My father likes black coffee. He scrunches his nose up at Coffee-Mate. He laughs at my mom for taking eleven minutes to fix up one cup of joe. If we get their coffees mixed up (unusual, but not unheard of) he will drink it, but begrudgingly. He desires nothing more than a mug of black coffee.
It is because of this phenomenon that my family consistently over-does Father’s Day. By nature of our go-all-out-no-holes-barred-you-only-live-once style of party planning, headed by my latte-loving mother. (This is the same woman who threw her four-year old daughter a full-scale English Tea birthday party for seven little girls.) We have tried for the last nineteen years to come up with new, exciting ways to show our father appreciation for all that he does. We soak hand-made cakes in orange-rosemary glazes. We shop for watches with buttons without real functions. We gather silly Hallmark cards painted with red-cheeked, laughing fathers and large-mouth basses. We celebrate all day with games and internet trivia.
My father enjoys these things. He smiles and chuckles at the right times. He says thank you at every moment we could possibly wish, but he’s never over-joyed. It never becomes clear on his face that he’s having a wonderful time. Each year we try harder and harder, and he’s always the same: pleasantly amused. It always feels like he’s doing us a favor instead of the other way around.
So, in preparation for this Father’s Day (June 15!) I decided to do something totally new: I asked my father what he wanted to do. He immediately looked down, hummed to himself, and was quiet for two minutes. When he looked up he said, “I don’t care, I guess. Go to the pawn shop downtown? Get more light bulbs from Home Depot?”
That’s when it occurred to me, for the first time, that we always try and do things that would make us happy. My father hates orange-rosemary frostings and expensive watches. What he does like is black coffee. He likes driving trucks, and boxed Betty Crocker cakes, and going to antique currency shows.
So that’s what we’ll try this year. We’ll get a store-bought box of sugar cookies and visit the different pawn shops. We’ll avoid coffee with foam and raw sugar. We’ll keep it simple.
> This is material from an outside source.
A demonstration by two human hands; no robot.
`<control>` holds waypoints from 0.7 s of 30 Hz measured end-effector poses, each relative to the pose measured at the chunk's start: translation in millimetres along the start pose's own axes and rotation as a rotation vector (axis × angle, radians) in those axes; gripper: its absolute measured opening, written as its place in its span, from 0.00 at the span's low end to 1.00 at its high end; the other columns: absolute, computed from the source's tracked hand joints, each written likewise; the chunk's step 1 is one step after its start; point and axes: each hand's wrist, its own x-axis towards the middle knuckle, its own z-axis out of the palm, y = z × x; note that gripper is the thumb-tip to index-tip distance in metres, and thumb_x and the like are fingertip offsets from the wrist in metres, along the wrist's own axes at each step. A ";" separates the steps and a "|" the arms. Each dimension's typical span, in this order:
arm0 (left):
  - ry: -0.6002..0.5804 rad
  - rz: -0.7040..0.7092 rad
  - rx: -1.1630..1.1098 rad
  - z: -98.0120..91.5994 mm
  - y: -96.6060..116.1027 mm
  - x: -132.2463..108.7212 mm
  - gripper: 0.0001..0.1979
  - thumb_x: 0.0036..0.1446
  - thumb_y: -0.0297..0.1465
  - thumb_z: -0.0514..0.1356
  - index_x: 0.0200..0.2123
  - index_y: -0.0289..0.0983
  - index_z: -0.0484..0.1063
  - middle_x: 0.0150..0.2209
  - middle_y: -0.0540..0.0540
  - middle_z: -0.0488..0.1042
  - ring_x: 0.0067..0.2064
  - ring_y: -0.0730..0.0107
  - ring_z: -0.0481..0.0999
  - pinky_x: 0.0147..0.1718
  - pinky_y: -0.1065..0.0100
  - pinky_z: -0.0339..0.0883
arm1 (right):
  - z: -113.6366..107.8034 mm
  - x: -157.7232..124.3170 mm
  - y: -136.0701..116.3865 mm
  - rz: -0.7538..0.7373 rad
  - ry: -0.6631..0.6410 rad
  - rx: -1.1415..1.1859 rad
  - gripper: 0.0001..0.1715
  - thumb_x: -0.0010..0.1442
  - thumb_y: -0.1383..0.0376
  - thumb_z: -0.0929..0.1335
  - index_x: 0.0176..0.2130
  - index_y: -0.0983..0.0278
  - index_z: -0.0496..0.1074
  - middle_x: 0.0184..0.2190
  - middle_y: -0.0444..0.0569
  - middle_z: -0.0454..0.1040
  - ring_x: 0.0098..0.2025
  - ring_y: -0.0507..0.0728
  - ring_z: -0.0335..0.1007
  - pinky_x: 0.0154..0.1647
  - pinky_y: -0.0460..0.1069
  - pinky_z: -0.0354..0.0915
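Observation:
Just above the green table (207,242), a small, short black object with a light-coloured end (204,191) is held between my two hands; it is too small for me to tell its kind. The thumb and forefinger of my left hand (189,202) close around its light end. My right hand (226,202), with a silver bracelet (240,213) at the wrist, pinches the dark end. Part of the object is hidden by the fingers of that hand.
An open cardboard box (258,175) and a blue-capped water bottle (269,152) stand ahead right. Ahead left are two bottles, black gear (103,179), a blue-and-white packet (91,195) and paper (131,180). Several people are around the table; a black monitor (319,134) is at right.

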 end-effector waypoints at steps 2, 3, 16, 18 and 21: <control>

Which is what I hope to keep in mind for all of the upcoming decisions regarding my father: just ask. Soon he’ll be looking for the best retirement communities in the best states to retire and his desires should be the only thing in focus. He won’t want a resort or a country club, he’ll want a place he can fish and laugh and not have to pretend to enjoy silly party tricks—and we’ll have to understand that simply by asking.